During his long presence in Asia, he witnessed and reported on some of the most dramatic and historic developments, from the Second Sino-Japanese War to World War II in Japan including the nuclear bombing of Japan at the end of the war, the decolonization conflicts and processes in India and Vietnam, the Chinese Civil War, the Korean War, the Indochina wars, China's Great Leap Forward and Cultural Revolution economic and political turmoils, and the rebirth and global expansion of the Japanese economy.

Since 1977, a Robert Guillain Reporters au Japon (Robert Guillain Reporters in Japan) Prize is awarded every year to selected journalists by the Association de Presse France-Japon (France-Japan Press Association).

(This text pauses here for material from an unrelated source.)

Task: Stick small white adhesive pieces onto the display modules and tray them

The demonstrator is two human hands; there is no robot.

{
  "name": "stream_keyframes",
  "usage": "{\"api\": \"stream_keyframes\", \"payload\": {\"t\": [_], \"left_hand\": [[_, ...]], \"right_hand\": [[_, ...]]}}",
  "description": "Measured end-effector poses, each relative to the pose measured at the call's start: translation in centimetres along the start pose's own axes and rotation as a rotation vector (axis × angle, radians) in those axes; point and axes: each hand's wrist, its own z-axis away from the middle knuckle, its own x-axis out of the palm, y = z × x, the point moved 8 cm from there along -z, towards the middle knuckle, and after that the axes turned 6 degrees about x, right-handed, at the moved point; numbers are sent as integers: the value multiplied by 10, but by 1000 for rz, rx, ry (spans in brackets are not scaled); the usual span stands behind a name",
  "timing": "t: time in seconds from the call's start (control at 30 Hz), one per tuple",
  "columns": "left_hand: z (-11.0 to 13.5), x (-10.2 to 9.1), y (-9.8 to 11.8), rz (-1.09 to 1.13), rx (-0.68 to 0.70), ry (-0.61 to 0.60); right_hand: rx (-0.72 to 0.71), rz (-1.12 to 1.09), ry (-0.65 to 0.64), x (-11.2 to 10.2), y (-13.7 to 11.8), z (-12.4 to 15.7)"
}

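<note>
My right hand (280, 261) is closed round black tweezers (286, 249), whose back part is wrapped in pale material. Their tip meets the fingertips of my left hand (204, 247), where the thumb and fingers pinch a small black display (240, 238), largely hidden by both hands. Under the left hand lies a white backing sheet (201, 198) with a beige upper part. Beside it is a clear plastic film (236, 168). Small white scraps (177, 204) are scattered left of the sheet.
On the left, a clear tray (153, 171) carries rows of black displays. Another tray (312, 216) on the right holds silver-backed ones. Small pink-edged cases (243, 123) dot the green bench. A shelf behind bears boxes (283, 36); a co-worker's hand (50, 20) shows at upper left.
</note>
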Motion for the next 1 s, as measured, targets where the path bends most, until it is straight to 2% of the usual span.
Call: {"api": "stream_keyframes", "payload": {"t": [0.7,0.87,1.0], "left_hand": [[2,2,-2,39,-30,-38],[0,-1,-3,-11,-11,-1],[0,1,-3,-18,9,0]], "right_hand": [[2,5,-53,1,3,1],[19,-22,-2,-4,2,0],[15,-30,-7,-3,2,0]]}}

==Foreign correspondent in Asia==
As a young journalist, he was first assigned as foreign correspondent by the Agence Havas (currently Agence France-Presse) news agency to Shanghai in 1937, at the time of Japan's invasion of China. He was then transferred to Japan in 1938. After the Japanese bombing of Pearl Harbor, he could not return to France until the end of World War II.
Guillain interviewed witnesses of the nuclear bomb at Hiroshima.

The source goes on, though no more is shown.